What you have to do =
The material is to be repeated exactly, from first line to last.

===============

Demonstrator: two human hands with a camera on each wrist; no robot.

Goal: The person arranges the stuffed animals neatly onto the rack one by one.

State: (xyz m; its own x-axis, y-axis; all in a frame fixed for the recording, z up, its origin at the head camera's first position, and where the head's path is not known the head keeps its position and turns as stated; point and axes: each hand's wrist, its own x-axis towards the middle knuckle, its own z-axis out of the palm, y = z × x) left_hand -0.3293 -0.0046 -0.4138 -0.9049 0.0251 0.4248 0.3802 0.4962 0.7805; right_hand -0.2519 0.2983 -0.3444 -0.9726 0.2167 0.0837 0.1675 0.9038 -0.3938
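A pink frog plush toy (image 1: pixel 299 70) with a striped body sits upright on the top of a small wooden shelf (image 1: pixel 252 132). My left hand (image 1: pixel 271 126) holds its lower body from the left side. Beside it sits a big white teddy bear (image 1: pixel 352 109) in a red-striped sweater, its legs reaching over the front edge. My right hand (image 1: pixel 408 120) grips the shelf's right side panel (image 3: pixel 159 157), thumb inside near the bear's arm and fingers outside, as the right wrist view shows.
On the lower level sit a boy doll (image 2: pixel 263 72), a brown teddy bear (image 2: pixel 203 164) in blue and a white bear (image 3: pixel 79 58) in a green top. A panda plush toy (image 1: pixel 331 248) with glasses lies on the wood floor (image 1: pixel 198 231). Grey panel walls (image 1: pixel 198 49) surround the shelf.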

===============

Written reply =
Demonstrator: two human hands with a camera on each wrist; no robot.

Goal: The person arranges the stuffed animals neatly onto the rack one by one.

State: (xyz m; its own x-axis, y-axis; all in a frame fixed for the recording, z up, its origin at the head camera's first position, and where the head's path is not known the head keeps its position and turns as stated; point and axes: each hand's wrist, its own x-axis towards the middle knuckle, its own z-axis out of the palm, y = z × x) left_hand -0.3293 -0.0046 -0.4138 -0.9049 0.0251 0.4248 0.3802 0.4962 0.7805; right_hand -0.2519 0.2983 -0.3444 -0.9726 0.2167 0.0837 0.1675 0.9038 -0.3938
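A pink frog plush toy (image 1: pixel 299 70) with a striped body sits upright on the top of a small wooden shelf (image 1: pixel 252 132). My left hand (image 1: pixel 271 126) holds its lower body from the left side. Beside it sits a big white teddy bear (image 1: pixel 352 109) in a red-striped sweater, its legs reaching over the front edge. My right hand (image 1: pixel 408 120) grips the shelf's right side panel (image 3: pixel 159 157), thumb inside near the bear's arm and fingers outside, as the right wrist view shows.
On the lower level sit a boy doll (image 2: pixel 263 72), a brown teddy bear (image 2: pixel 203 164) in blue and a white bear (image 3: pixel 79 58) in a green top. A panda plush toy (image 1: pixel 331 248) with glasses lies on the wood floor (image 1: pixel 198 231). Grey panel walls (image 1: pixel 198 49) surround the shelf.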

This answer requires no further additions.